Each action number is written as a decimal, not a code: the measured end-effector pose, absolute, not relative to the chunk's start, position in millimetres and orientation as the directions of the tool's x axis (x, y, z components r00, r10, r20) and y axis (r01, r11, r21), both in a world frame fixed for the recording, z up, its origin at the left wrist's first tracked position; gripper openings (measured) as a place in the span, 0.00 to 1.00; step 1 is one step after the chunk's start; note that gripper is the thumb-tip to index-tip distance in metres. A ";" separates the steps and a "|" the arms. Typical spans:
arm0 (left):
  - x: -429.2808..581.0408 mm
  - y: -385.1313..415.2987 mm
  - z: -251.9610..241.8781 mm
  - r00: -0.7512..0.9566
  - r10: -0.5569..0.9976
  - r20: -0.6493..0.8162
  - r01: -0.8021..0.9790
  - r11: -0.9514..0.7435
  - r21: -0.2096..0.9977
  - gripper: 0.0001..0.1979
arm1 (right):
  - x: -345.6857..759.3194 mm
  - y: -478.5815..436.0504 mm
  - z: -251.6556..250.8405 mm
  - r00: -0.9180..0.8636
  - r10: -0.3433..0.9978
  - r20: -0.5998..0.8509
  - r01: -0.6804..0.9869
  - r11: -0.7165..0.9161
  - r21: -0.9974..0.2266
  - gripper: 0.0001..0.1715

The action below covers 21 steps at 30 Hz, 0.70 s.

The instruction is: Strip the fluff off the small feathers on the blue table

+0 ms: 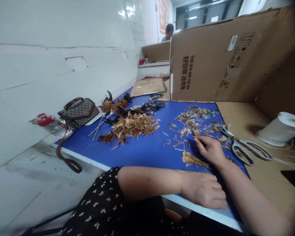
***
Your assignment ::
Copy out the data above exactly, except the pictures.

Result ::
Each action number is written as a decimal, not a code: the measured end-effector pose, absolute, not relative to the chunk's start, position in millimetres and orientation as the directions of the tool's x axis (x, y, z components r00, r10, r20) and y axis (r01, r11, r21), both in a world frame fixed for the recording, z up, its origin at the left wrist's first tracked position; gripper openings (measured) as a place in the span, 0.00 to 1.00; step 1 is one step after the chunk's start; note that gripper is the thumb-tip to index-tip distance in metres. A ";" separates the steps and a "|" the arms. Typical spans:
arm0 (left):
  - x: -429.2808..581.0408 mm
  - y: -385.1313..415.2987 mm
  - z: -251.9610..241.8781 mm
  - r00: -0.7512..0.9566
  - r10: -0.5569..0.9976
  - r20: -0.6493..0.8162
  - r01: -0.8021..0.9790
  - r11: -0.9514..0.7435
  - r21: -0.2096..0.9977
  - gripper: 0.0001..0.1979
arm1 (right):
  - x: -345.6857..759.3194 mm
  - y: -478.5815..436.0504 mm
  - z: -251.6556..250.8405 mm
  - r00: -0.9180..0.8636
  - r10: -0.3433..0.9978
  - r20: -0.5998..0.8509
  - r01: -0.6804..0.9869
  - r11: -0.7165..0.9161
  - r21: -0.9974..0.2266
  - gripper: 0.0001..0.1715

The action below covers 21 steps at 30 Hz, 0.70 s.

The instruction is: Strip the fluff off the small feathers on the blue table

+0 ms: 

The submitted answer is complete.